What the task asks
A letter-for-letter copy of the listing is required, with no pictures in it.

((

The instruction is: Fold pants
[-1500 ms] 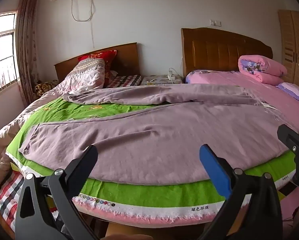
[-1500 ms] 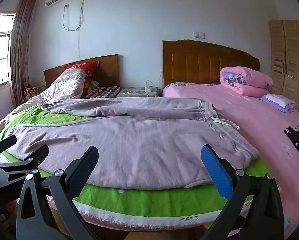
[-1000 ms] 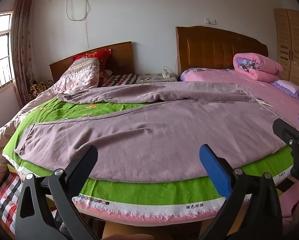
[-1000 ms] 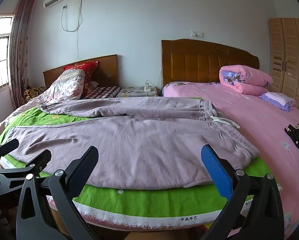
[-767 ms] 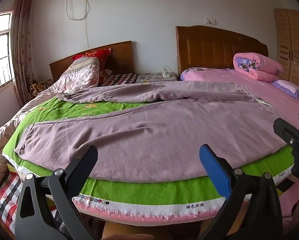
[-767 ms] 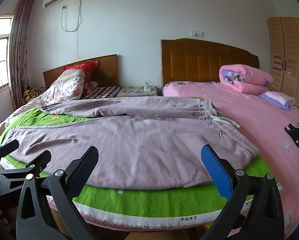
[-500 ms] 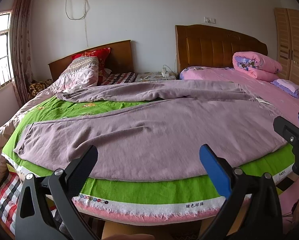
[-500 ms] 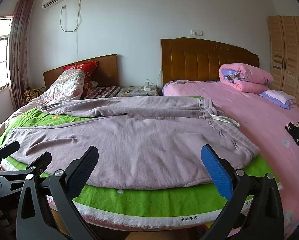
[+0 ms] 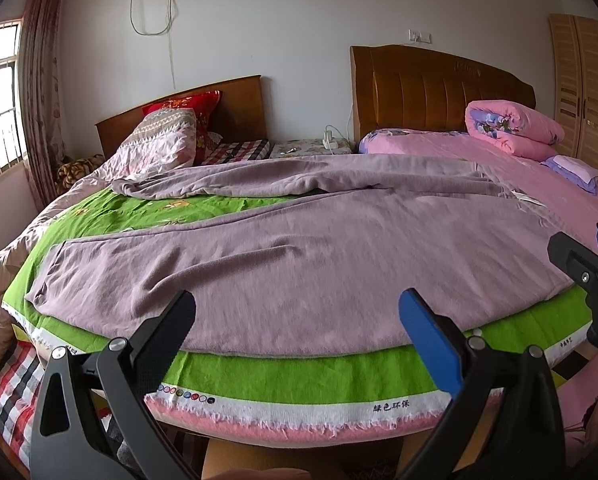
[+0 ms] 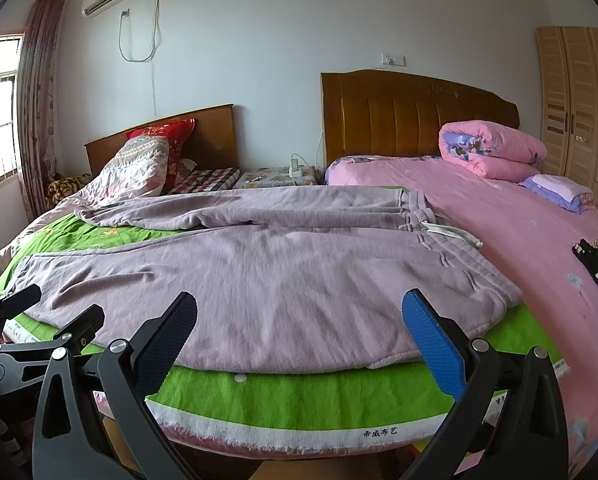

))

Solution for this problem
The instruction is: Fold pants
[-1500 ms] 
[-1500 ms] 
[-1000 ms] 
[-1000 ms] 
[-767 ms] 
[-767 ms] 
[-500 ms] 
[-500 ms] 
[+0 ms] 
[+0 ms] 

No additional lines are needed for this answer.